> _WHAT YOU SHOULD DO_
Spot each line in the data below containing "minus" and copy it.

Source records:

:::

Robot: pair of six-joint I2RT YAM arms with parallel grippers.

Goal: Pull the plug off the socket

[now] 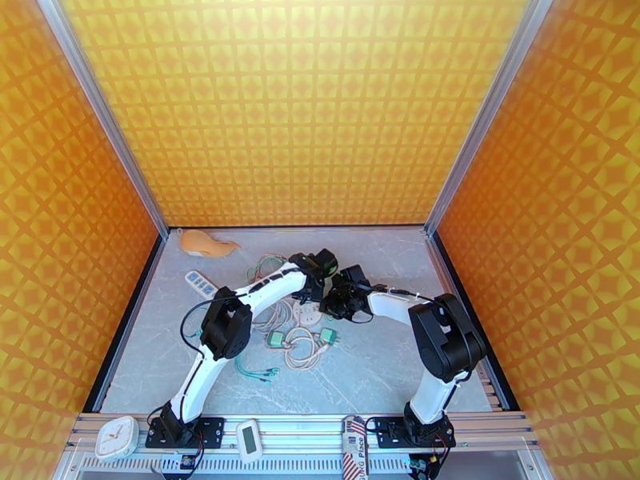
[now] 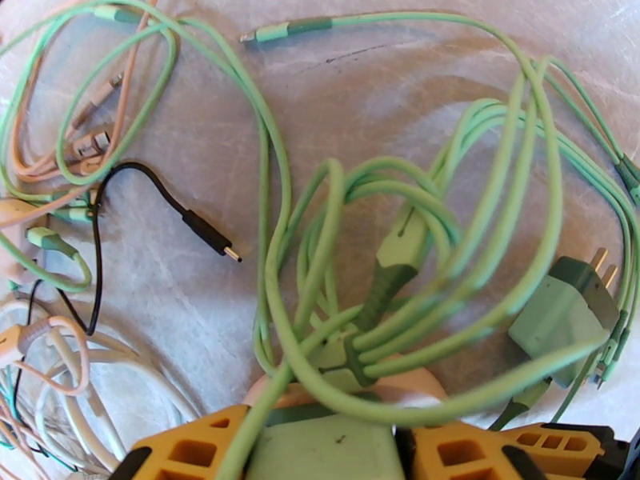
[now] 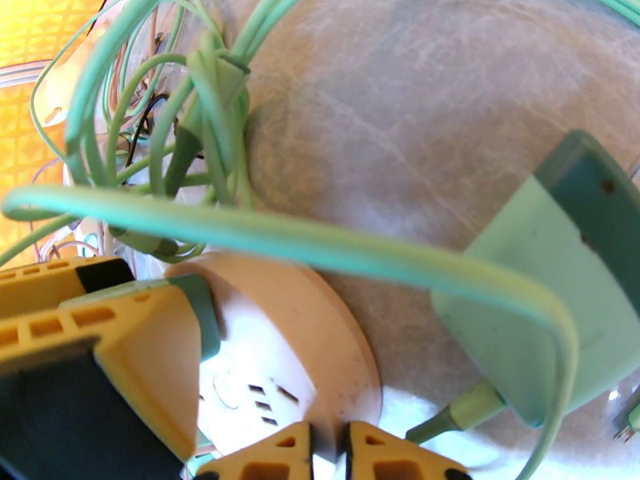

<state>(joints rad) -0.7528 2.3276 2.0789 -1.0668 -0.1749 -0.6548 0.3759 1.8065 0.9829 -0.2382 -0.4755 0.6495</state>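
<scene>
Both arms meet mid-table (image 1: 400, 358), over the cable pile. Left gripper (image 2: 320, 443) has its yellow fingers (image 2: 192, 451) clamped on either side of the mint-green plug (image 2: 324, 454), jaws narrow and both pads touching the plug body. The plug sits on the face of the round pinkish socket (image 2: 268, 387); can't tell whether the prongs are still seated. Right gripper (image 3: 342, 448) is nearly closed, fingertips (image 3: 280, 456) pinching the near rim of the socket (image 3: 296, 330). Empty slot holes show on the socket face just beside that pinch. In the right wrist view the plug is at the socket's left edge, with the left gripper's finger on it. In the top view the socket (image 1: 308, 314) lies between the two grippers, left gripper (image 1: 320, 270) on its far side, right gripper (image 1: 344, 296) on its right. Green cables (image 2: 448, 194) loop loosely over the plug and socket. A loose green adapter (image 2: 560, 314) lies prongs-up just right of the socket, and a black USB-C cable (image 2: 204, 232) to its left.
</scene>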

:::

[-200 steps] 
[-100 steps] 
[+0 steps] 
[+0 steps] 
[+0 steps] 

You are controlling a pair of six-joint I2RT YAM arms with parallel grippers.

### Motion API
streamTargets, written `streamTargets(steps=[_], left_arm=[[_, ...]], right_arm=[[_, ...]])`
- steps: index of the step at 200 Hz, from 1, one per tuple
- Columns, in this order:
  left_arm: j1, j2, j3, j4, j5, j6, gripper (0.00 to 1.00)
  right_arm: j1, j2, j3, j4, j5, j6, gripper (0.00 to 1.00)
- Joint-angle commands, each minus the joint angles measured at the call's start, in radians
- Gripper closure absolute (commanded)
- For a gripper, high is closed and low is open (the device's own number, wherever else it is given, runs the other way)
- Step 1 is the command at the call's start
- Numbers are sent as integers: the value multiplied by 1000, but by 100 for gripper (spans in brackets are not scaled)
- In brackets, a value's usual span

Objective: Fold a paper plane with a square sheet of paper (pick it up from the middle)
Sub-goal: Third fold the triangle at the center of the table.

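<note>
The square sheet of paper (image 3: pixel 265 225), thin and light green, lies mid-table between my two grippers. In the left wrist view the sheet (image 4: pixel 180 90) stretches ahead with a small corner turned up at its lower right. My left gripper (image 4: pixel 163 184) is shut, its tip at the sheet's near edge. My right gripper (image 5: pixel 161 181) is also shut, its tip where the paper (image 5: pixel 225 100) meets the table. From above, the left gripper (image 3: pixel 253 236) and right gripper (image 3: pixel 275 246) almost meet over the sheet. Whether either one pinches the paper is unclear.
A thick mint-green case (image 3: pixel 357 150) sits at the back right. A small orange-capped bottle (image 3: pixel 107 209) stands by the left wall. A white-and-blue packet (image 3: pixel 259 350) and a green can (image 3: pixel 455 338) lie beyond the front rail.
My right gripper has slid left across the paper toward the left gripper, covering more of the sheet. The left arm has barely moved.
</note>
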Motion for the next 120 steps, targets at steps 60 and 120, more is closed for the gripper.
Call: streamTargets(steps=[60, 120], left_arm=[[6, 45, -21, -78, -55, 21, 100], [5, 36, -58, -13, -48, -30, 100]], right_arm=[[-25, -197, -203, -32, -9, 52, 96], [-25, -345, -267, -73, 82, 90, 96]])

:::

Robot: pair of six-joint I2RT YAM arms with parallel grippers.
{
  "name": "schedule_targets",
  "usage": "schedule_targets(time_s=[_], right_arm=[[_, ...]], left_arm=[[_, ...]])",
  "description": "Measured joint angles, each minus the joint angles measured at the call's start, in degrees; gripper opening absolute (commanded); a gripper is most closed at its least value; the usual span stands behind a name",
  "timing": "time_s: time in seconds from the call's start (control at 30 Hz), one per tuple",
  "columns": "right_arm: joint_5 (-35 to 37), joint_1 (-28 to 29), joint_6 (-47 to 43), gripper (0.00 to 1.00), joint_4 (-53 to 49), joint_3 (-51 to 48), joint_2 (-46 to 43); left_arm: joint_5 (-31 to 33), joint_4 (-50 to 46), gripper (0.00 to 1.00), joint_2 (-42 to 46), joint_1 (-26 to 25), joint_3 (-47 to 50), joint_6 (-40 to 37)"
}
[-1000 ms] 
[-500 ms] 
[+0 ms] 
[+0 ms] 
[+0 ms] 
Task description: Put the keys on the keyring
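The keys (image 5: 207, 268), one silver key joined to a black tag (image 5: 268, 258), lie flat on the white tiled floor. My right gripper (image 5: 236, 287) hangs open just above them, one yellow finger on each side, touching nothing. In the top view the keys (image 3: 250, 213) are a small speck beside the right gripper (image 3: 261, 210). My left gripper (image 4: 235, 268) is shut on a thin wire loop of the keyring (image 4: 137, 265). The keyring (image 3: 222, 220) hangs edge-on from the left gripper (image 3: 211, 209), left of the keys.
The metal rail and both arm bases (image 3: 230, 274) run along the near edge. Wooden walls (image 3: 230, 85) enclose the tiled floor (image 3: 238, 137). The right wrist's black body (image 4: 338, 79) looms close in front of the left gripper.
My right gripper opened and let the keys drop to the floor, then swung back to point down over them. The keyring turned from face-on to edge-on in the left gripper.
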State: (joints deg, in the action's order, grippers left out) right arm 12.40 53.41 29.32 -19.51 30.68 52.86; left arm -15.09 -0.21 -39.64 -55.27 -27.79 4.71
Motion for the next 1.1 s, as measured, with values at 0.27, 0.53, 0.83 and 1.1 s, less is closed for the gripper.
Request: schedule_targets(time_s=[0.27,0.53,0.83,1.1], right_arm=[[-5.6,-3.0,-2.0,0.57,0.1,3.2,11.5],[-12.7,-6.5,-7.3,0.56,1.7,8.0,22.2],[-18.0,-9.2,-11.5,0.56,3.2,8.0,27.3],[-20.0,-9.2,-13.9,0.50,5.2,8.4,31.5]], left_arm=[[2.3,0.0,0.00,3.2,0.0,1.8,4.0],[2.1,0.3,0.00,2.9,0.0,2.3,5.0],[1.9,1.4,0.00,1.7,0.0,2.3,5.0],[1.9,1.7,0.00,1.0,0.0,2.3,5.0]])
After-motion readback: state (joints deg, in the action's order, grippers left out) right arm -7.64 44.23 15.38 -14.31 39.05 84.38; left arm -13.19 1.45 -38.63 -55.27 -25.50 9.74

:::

> _EXERCISE SOLUTION_
- Joint-angle commands, each minus the joint angles measured at the call's start, in radians
  "description": "Measured joint angles, each minus the joint angles measured at the call's start, in degrees; gripper opening absolute (commanded); a gripper is most closed at its least value; the usual span stands behind a name",

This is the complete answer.